Alcoa Corp. shares posted the biggest decline since mid-2018 after the top U.S. aluminum producer reported a wider-than-expected loss and said it sees global output of the metal outstripping demand this year.

The forecast for a surplus adds urgency to the company’s cost-cutting drive after a fourth straight quarterly loss. The oversupply of metal will be fueled by production in China, according to the company’s forecast.

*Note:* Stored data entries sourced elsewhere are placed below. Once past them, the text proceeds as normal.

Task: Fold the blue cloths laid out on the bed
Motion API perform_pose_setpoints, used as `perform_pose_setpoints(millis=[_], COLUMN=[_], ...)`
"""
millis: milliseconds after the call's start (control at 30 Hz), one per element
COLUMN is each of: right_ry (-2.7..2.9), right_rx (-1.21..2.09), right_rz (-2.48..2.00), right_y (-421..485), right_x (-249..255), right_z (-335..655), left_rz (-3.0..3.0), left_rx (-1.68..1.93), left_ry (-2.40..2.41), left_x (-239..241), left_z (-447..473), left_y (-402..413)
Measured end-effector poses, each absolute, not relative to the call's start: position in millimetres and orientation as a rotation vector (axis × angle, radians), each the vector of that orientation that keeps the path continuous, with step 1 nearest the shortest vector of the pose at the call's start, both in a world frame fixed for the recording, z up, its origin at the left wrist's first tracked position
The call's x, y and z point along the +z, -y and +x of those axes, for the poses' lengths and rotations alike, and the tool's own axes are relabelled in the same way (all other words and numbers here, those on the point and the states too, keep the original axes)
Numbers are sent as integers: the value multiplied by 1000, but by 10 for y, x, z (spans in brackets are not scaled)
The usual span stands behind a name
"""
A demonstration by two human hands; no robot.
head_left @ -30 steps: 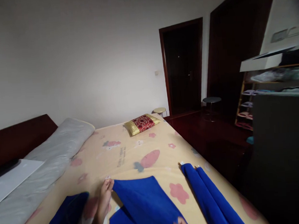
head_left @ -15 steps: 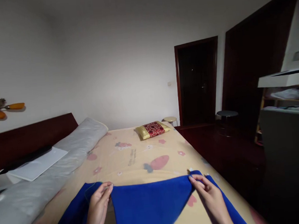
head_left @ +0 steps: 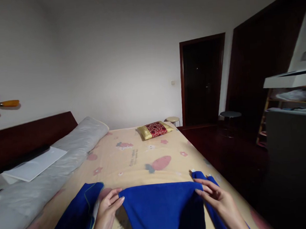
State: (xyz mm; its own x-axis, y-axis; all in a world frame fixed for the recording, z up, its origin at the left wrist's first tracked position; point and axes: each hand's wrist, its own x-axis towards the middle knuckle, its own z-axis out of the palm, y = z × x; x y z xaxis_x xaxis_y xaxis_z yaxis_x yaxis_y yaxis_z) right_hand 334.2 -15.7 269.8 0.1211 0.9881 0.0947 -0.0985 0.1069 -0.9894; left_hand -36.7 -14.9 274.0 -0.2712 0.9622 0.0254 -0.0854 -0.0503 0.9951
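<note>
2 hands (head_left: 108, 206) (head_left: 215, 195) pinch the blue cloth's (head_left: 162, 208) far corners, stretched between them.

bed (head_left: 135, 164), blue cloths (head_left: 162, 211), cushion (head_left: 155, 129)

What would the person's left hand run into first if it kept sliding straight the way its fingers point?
The left hand points up and right, fingertips at the corner of the bright blue fleece cloth. That cloth looks like the first thing met; beyond it lies only the yellow flower-printed bedsheet.
</note>
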Motion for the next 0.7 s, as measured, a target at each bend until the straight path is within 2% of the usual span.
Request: perform_pose_setpoints(millis=[200,467,700], right_ry=[1183,1289,1481], right_rx=[897,814,680], right_rz=[-1228,-1323,-1399], right_y=[209,222,334], right_x=[2843,2870,2993], right_z=[3357,3386,3459], left_rz=[1159,1273,1647], left_rx=[1427,1394,1369], left_ry=[-1399,-1600,-1611], left_x=[2805,2919,3024], left_z=[-495,-617,-770], left_y=[181,222,331])
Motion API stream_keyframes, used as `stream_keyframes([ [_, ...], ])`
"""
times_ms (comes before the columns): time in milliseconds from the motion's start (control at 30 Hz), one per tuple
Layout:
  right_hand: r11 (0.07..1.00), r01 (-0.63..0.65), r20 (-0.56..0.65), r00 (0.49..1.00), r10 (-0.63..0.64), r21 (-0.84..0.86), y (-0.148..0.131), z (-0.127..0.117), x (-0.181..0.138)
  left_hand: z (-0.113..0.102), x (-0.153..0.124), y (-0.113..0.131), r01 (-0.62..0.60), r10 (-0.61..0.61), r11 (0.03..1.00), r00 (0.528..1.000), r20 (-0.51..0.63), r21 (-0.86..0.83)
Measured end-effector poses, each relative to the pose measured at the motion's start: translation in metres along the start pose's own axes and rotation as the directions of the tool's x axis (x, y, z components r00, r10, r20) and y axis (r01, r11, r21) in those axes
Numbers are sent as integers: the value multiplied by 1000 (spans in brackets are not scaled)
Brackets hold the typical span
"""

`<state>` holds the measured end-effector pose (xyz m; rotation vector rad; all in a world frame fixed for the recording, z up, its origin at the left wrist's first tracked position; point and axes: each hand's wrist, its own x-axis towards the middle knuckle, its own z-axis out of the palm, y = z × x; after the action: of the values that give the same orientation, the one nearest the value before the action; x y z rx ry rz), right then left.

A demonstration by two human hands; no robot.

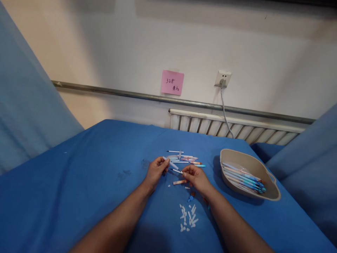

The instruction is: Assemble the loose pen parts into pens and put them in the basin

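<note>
Forearms reach forward, converging; left hand (155,172), right hand (196,176) near together, fingers (161,162) pinched closed.

To your left the blue cloth (79,182) lies bare from the near edge to the far one, and a hand passes freely there. Just beyond your left hand (155,172) and right hand (196,177), a spread of pen parts (184,159) bars the far side. Small white caps (188,218) lie scattered between your forearms. On the right the tray (225,160) stands in the way, with a strip of bare cloth between it and your right hand.
</note>
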<state>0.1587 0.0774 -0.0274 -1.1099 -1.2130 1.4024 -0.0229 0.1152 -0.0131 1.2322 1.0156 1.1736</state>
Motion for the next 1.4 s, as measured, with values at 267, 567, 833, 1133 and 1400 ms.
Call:
stream_keyframes([
  [267, 998, 59, 4, 998, -59, -24, -1, 1, 1, -3, 1, -2, -13, 13, 1000, 1000, -22, -5],
  [567, 997, 57, -69, 996, -61, -60, 5, -5, 6, -9, 8, 1, -30, 54, 989, 984, -172, 142],
  [833, 1000, 19, -133, 991, -19, -1, 9, -11, 10, -23, 5, 23, -274, 353, 701, 936, 13, 658],
  [1133, 1000, 22, -134, 991, -21, 3, 9, -12, 10, -22, -1, 25, -303, 337, 652, 937, 92, 695],
  [1400, 999, 40, -136, 990, -41, -5, 14, -12, 12, -20, 4, 15, -204, 257, 814, 966, -22, 543],
])
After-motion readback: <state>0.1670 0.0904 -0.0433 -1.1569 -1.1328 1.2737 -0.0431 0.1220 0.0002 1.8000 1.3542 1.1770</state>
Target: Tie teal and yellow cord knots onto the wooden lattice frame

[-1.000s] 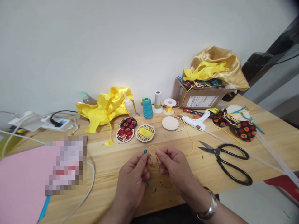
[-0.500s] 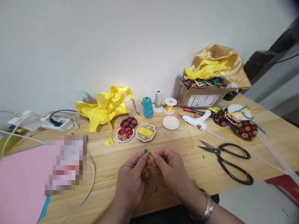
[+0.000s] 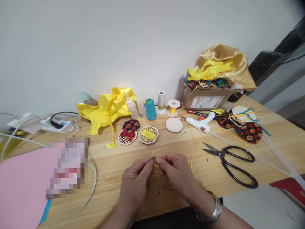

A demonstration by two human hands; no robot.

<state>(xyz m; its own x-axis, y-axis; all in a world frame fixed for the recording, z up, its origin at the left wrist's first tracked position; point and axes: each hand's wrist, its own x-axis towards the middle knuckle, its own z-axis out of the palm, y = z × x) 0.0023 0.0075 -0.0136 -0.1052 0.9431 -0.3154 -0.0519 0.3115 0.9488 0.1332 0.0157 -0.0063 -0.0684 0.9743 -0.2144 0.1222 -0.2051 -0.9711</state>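
Note:
My left hand [image 3: 137, 179] and my right hand [image 3: 175, 173] meet over the front middle of the wooden table [image 3: 111, 165], both pinched on a thin yellow cord [image 3: 154, 155]. A small loop of that cord stands up just above my fingertips. A blue strip shows between the left fingers and pokes out below them. The cord runs on to the right, curving across the table [image 3: 195, 149] toward a yellow spool [image 3: 173, 108]. A silver bracelet is on my right wrist.
Black scissors [image 3: 232, 163] lie to the right, a white glue gun [image 3: 199, 123] behind them. Round patterned discs [image 3: 128, 131] and a yellow framed piece [image 3: 148, 135] sit ahead, with thread spools [image 3: 150, 109], yellow satin [image 3: 107, 109], a cardboard box [image 3: 207, 98] and pink paper [image 3: 22, 187] at left.
The yellow loop has shrunk from a wide ring to a small one, and my two hands have drawn together until the fingertips touch.

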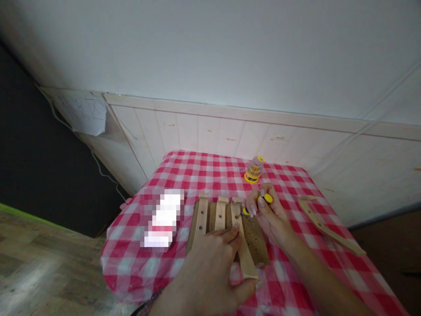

Aluminum prices have slipped amid trade tensions and a slowdown in manufacturing worldwide, and Alcoa’s forecast suggests further declines may be in store. The Pittsburgh-based company has been taking steps to counter weak prices by shedding assets and getting leaner, saying in October it would sell non-core businesses to generate as much as US$1 billion in net proceeds.

“China overcapacity remains a problem for the aluminum market with no change on the horizon,” Jefferies LLC analysts including Christopher LaFemina said in a note. “While Alcoa is taking actions to cut costs and drive productivity, weak aluminum market fundamentals and a lack of free cash flow are concerns.”

Shares fell 12% to close at US$17.78 in New York, the biggest decline since July 2018 and the worst performance on the Russell 3000 Index. Alcoa’s statement was released after the close of regular trading on Wednesday.

Alcoa projected global aluminum supply will exceed demand by as much as 1 million metric tons in 2020, fueled by production in China. That compares with a deficit last year of 900,000 tons to 1.1 million tons.

Worldwide demand growth will be in a range of 1.4% to 2.4% this year. The company’s final aluminum estimate for 2019 was a decline of 0.2% to 0.4%.

Still, the increase in demand won’t be enough to absorb excess supply.

“In aluminum, Chinese overcapacity continues to challenge the global market,” Alcoa Chief Executive Officer Roy Harvey said on the company’s earnings call with analysts Wednesday. “The excess supply of Chinese semis will be exported to the world,” effectively displacing primary aluminum in those markets, he said.

The so-called phase one trade deal the U.S. signed with China on Wednesday may be cause for optimism.

“There are catalysts for positive change,” Harvey said, citing “recent developments that we’ve seen with China, and particularly if we start to advance toward a phase two part of the deal. I think that gives us the catalyst for improvements happening more quickly.”